Comparing rates of happiness across countries can be tricky, given cultural, economic and social differences that testing may not capture. However, while some “outliers” defy the idea that wealthier nations are happier – Nigeria is very happy; Japan, not so much – other factors, such as age, marriage and jobs, regularly show up in happiness calculations. Age has a “U-shaped relationship” with contentment; people are least happy in their mid- to late 40s. Being married makes people happier, being unemployed makes them unhappy and being healthy makes them very happy. Education, gender and type of job have varying effects on joyfulness, depending on levels of educational opportunity, gender bias and insecurities about self-employment. For instance, self-employed people are more satisfied in the U.S. and in Russia, where that’s a routine option, than in Latin America, where the lack of jobs forces people to work for themselves. In America, women are happier. In Russia, men are happier. And, in Latin America, men and women are equally happy. Among these three regions, minorities are more content only in Russia because political changes after communism gave them greater status. Studies in Kazakhstan, Kyrgyzstan, Tajikistan and Uzbekistan show similar determinants of happiness as in other nations, except in “social capital.” Central Asians do not associate trust, religion and community with happiness, most likely due to their experiences within the former Soviet Union and their evolving political situations. Surveying residents’ level of contentment in Turkmenistan was impossible “due to the complex political situation.”

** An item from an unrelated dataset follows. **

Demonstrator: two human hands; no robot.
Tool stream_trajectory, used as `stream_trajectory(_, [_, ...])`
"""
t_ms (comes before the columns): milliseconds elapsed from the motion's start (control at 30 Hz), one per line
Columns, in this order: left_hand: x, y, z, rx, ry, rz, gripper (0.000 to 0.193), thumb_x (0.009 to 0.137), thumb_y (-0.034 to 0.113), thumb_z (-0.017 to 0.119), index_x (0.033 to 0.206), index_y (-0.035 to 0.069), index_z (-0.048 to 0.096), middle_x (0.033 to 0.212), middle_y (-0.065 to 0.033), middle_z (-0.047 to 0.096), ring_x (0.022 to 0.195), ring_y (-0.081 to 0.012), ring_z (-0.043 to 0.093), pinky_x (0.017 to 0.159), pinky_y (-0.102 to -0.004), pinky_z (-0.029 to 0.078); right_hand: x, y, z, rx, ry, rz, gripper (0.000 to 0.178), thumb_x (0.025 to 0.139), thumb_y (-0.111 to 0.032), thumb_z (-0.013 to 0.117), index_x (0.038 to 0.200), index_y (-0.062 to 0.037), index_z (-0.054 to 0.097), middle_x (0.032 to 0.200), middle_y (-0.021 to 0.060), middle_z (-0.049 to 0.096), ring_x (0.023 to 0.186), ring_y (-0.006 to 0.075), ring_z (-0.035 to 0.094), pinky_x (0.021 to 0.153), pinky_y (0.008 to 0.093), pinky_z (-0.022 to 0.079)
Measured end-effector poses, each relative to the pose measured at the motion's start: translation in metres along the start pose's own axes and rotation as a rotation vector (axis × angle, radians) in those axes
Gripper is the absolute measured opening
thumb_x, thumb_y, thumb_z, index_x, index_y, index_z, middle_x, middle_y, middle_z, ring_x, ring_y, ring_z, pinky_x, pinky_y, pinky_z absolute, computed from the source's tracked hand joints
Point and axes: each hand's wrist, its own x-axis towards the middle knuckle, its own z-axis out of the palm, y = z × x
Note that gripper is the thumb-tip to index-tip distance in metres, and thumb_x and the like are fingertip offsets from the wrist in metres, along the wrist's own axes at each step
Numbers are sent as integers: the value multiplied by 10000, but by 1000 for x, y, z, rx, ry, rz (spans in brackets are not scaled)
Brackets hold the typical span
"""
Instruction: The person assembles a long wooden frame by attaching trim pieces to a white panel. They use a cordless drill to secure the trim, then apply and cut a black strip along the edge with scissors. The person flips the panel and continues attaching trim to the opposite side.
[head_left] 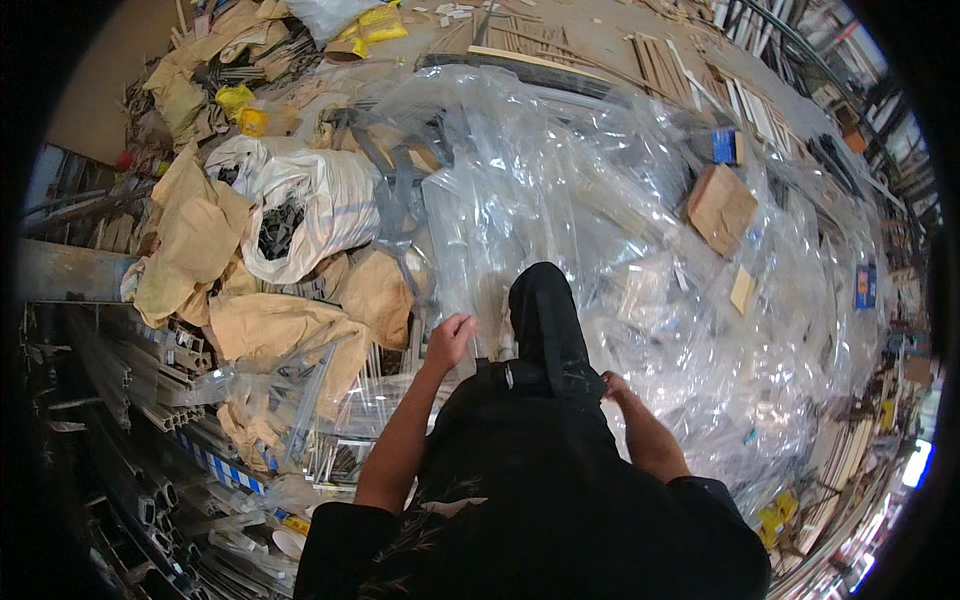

Among the citizens of transitional nations, Cubans stands out because they reputedly are “remarkably cheerful,” though polling shows less joy than in other Latin American nations. Cubans in Havana and Santiago favourably cite their superior health care and educational prospects but rank their “economic opportunity” satisfaction lower than that of other Latin Americans.
While optimism is related to happiness in most regions, in Africa it is “inversely correlated” to poverty: Poorer people are more optimistic about the next generation’s future. This may be because only the eternally hopeful can endure Africa’s vast, endemic poverty, or because people have made a “realistic assessment that conditions are so bad they can only improve.”